• **DESCRIPTION OF THE TASK**:
For every line of the material below, check for the string "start" and return the line if it is there.

• **SUPPLIED DATA**:
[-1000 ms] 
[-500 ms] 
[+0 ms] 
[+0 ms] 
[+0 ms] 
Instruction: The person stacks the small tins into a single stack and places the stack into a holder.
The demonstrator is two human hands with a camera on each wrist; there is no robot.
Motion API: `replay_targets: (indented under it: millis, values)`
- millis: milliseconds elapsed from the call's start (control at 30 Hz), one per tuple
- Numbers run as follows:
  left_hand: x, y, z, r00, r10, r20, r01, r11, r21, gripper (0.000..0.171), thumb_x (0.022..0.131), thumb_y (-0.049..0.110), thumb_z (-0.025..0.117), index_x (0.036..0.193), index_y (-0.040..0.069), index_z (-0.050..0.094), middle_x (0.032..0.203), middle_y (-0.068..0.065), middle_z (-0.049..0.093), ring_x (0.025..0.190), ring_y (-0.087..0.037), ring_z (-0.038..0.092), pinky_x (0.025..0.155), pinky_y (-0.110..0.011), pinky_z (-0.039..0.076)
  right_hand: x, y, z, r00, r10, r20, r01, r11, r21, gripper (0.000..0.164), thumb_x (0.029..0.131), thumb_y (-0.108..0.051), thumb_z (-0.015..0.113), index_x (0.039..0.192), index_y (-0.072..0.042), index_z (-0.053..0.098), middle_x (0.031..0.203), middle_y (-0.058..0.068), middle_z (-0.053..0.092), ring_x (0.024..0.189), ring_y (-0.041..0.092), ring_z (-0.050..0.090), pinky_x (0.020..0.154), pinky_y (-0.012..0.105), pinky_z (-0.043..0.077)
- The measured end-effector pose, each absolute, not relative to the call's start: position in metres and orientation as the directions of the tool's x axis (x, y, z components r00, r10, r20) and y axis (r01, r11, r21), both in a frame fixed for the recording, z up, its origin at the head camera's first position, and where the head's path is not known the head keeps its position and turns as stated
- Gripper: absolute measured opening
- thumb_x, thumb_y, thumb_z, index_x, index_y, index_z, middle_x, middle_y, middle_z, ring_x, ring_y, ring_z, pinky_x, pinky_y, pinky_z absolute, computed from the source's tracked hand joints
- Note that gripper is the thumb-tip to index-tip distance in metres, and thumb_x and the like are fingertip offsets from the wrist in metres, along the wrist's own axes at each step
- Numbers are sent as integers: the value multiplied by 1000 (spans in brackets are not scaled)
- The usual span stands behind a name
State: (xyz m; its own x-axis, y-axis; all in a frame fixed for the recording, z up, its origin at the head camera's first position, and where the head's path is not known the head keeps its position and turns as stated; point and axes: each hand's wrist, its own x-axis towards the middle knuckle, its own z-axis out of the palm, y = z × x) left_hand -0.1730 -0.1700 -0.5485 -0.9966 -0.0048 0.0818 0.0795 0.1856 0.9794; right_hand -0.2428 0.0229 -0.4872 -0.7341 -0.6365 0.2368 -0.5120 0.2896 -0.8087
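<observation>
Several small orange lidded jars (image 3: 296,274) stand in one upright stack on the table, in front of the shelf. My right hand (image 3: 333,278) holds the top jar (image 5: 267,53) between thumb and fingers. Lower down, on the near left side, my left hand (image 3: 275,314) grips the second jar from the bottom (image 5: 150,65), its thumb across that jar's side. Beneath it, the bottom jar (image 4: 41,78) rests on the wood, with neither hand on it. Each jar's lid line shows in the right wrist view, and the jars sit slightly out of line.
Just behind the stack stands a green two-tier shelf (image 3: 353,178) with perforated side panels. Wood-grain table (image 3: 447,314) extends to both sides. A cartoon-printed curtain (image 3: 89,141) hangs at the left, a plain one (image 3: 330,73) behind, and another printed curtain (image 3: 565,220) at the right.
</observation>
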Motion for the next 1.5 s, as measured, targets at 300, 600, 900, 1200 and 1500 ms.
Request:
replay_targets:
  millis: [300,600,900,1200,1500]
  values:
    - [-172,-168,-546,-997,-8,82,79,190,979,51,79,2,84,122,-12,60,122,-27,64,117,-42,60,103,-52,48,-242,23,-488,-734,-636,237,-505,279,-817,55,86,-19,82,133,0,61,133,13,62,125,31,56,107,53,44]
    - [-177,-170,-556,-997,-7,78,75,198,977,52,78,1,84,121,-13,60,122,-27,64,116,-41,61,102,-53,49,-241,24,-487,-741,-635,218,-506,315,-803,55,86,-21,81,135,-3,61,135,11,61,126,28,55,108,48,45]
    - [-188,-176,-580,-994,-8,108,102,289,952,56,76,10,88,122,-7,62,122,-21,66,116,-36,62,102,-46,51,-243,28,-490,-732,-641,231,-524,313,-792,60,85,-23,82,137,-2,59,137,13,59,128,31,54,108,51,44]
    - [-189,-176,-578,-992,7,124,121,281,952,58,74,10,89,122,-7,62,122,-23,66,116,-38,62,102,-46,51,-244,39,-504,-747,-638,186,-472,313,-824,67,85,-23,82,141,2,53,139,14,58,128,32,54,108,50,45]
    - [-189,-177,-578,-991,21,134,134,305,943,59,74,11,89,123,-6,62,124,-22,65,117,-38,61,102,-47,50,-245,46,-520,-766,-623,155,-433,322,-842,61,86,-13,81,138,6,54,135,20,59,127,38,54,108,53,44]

• **RESPONSE BOX**:
- millis: milliseconds elapsed from the call's start (control at 30 Hz), one per tuple
- The measured end-effector pose, each absolute, not relative to the call's start: position in metres and orientation as the directions of the tool's x axis (x, y, z components r00, r10, r20) and y axis (r01, r11, r21), both in a frame fixed for the recording, z up, its origin at the head camera's first position, and where the head's path is not known the head keeps its position and turns as stated

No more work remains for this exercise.